▶ [What is being asked]: Some lines in the listing below may include the string "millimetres". How many are there? Give only the number.

══════

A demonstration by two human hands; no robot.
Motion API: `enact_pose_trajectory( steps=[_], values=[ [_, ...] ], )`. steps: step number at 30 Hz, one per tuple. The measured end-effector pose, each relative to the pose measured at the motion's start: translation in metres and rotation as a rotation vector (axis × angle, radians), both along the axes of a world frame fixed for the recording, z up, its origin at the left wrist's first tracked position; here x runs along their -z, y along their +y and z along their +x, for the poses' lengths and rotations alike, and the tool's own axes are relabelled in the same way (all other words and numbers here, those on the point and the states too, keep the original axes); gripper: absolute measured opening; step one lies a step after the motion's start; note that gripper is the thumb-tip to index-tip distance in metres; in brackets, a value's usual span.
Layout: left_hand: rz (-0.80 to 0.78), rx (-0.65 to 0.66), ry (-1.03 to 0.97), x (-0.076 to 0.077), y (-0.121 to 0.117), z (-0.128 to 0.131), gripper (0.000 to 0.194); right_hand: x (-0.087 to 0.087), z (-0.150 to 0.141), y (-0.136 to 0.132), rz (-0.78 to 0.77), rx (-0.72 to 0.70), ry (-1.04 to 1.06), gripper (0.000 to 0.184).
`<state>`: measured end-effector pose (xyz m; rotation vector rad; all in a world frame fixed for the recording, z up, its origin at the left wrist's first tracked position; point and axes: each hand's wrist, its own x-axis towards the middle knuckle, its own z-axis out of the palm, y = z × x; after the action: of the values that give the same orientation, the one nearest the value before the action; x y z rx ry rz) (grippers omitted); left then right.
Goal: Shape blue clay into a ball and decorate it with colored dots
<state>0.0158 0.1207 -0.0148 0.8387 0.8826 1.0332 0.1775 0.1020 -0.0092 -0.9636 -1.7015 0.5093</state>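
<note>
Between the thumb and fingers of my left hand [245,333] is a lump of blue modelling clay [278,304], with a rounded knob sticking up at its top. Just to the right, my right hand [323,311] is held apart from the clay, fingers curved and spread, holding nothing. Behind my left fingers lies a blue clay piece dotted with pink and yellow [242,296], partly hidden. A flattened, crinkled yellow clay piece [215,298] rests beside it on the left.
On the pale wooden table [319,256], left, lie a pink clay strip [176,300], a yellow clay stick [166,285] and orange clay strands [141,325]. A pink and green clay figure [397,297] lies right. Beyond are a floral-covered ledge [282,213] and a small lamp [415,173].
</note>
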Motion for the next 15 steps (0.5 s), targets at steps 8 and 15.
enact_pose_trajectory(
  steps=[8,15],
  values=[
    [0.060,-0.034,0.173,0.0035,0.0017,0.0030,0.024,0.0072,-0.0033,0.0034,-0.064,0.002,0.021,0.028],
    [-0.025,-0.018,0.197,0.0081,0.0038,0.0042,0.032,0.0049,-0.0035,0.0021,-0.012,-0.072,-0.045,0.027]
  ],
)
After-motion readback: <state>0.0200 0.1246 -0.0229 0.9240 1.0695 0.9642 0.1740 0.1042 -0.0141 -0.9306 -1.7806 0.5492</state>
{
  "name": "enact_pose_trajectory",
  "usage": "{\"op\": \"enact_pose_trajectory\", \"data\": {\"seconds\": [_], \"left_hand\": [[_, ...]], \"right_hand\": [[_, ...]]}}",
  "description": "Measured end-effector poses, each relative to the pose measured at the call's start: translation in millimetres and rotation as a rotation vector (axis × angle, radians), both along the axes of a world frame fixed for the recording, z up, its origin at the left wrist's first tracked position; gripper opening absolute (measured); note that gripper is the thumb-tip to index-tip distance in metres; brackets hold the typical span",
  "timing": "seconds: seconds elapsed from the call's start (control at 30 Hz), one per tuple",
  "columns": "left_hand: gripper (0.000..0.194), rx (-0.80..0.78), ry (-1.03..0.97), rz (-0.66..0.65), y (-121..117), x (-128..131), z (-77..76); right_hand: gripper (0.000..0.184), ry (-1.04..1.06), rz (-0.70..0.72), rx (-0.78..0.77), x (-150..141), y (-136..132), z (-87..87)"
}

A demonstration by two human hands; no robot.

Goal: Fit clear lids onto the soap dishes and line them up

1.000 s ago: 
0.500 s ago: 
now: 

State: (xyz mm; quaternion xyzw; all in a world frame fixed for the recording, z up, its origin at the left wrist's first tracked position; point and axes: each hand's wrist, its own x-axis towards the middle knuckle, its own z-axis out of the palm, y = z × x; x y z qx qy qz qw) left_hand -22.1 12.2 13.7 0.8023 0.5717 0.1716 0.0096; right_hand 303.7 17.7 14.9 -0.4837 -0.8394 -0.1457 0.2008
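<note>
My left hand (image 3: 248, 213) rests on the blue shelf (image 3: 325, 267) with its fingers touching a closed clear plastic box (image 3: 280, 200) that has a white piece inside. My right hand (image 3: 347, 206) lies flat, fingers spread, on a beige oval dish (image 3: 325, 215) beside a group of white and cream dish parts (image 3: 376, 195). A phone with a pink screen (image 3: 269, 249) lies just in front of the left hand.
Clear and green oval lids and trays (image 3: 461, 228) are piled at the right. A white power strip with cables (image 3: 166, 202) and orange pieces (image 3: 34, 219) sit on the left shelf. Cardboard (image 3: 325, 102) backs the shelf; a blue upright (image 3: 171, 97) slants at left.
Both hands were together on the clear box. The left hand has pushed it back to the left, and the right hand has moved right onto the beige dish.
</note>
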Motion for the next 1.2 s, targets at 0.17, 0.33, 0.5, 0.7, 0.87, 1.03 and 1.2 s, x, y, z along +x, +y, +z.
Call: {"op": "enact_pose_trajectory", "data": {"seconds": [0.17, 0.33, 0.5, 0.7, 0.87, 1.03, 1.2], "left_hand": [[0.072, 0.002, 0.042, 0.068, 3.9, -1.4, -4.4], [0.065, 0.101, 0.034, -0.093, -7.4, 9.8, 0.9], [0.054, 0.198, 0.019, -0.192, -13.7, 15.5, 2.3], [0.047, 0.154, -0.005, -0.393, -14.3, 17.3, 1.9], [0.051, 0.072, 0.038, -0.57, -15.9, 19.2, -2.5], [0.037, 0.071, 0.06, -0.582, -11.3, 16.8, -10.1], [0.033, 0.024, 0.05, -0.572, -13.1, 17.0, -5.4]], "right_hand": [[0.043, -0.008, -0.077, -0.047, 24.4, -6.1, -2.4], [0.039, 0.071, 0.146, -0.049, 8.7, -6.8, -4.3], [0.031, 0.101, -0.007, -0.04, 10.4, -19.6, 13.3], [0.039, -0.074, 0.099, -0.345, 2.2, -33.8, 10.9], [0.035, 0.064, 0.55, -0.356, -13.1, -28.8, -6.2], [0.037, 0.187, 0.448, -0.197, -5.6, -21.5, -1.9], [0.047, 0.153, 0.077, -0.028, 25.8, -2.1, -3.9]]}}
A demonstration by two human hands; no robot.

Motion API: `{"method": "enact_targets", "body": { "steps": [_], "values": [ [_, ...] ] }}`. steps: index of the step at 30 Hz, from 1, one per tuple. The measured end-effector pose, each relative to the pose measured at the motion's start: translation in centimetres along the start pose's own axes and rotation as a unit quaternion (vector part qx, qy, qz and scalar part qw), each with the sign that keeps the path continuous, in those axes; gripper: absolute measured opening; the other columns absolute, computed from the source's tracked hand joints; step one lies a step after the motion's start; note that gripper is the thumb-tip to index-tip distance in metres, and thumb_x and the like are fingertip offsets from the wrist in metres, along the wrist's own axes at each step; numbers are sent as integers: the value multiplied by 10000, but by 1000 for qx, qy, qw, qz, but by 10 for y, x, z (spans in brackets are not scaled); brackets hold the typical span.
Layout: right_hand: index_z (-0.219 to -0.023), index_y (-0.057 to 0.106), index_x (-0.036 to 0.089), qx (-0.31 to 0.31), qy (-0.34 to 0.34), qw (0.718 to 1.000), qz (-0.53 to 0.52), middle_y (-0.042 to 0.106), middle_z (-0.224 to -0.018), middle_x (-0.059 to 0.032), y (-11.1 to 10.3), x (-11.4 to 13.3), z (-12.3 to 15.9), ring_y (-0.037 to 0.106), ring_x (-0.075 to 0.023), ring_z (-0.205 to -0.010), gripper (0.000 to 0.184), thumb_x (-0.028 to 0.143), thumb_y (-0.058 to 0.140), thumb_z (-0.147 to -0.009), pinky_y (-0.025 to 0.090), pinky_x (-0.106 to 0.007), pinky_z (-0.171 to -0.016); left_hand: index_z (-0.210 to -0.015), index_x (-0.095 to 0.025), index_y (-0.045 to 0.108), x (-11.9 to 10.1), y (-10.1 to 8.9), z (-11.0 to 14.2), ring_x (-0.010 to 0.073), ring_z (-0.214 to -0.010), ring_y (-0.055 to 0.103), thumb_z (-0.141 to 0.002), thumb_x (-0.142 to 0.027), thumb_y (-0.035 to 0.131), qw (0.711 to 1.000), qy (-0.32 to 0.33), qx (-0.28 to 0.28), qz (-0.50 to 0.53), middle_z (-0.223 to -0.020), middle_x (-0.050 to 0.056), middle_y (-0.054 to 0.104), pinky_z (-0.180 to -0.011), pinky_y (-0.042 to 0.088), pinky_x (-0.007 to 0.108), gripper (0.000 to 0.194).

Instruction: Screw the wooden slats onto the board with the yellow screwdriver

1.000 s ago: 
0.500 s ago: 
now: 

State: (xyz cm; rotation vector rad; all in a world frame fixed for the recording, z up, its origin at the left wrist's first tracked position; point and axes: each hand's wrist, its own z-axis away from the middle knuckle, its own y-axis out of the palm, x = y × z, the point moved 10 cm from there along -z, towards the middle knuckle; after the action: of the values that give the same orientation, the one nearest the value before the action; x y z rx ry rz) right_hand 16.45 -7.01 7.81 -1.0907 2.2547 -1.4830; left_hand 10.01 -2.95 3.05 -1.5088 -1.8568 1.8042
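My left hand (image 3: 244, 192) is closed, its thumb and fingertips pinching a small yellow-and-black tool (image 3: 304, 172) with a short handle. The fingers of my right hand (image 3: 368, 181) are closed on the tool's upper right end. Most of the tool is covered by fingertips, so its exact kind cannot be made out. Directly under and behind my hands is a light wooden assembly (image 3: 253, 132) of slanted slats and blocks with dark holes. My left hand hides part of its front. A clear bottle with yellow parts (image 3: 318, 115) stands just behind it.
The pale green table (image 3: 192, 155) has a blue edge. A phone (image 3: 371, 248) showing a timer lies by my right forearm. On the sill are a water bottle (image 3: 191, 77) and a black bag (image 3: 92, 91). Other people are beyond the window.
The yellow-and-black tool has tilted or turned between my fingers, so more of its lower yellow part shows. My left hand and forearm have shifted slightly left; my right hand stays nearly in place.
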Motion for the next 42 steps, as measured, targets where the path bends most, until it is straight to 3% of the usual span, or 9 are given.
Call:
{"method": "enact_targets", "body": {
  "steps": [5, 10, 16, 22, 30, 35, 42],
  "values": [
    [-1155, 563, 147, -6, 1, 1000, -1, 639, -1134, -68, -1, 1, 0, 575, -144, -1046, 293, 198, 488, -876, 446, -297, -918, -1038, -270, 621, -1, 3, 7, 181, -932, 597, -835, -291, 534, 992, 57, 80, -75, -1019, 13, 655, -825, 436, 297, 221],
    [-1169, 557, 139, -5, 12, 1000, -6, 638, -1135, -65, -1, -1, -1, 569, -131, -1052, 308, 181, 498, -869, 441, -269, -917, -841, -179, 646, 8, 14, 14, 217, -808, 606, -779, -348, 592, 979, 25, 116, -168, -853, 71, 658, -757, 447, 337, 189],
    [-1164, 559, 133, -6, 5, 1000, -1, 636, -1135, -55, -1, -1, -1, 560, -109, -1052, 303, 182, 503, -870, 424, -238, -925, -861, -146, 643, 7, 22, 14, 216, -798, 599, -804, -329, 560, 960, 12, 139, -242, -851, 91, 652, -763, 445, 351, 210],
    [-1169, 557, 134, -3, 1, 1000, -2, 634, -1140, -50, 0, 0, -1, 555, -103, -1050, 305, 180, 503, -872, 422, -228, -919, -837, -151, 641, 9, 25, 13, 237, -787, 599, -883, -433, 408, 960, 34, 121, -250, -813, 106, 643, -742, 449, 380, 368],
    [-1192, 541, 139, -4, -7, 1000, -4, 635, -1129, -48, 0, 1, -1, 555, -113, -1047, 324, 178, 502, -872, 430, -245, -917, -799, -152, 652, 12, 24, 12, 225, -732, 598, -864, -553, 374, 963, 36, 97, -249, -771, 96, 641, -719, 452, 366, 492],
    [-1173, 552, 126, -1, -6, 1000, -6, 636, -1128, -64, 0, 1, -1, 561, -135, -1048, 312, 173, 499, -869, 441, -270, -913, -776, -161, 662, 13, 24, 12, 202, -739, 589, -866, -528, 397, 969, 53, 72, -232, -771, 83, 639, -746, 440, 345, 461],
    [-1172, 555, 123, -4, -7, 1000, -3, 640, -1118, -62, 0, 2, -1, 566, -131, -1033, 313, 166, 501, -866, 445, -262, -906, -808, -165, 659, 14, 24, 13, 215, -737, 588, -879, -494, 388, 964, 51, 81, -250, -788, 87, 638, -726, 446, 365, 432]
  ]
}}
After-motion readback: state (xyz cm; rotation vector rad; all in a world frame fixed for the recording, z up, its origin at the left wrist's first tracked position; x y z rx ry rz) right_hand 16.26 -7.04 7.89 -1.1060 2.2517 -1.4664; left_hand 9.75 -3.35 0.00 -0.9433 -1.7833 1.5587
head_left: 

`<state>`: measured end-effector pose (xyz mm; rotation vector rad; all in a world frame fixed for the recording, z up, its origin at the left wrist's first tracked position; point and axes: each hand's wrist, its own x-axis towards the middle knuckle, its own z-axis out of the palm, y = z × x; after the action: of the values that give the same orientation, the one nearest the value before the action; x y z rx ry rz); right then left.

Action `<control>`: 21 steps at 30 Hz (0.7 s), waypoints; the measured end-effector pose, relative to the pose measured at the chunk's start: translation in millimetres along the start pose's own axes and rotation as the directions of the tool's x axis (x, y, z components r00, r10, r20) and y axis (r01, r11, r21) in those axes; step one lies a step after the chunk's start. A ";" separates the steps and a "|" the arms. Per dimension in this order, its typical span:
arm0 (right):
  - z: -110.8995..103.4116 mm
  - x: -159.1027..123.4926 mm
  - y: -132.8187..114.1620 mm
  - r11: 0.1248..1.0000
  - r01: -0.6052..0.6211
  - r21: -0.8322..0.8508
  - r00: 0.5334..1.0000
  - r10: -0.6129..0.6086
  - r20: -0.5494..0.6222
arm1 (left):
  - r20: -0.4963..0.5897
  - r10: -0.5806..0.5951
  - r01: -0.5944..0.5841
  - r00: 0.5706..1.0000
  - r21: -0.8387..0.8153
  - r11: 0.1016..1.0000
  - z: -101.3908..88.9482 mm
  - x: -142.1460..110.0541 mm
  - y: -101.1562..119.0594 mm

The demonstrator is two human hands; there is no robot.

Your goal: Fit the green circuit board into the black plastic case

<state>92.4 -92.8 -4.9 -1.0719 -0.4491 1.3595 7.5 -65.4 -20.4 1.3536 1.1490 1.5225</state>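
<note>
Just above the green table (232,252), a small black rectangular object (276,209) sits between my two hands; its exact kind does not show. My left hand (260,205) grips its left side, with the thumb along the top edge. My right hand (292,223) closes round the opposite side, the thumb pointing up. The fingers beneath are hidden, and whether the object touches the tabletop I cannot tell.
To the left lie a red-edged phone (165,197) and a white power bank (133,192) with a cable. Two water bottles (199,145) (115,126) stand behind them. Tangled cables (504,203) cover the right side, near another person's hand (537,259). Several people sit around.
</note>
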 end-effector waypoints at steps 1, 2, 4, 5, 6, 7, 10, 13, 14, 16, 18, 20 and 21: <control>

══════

▶ [Exercise output]: 2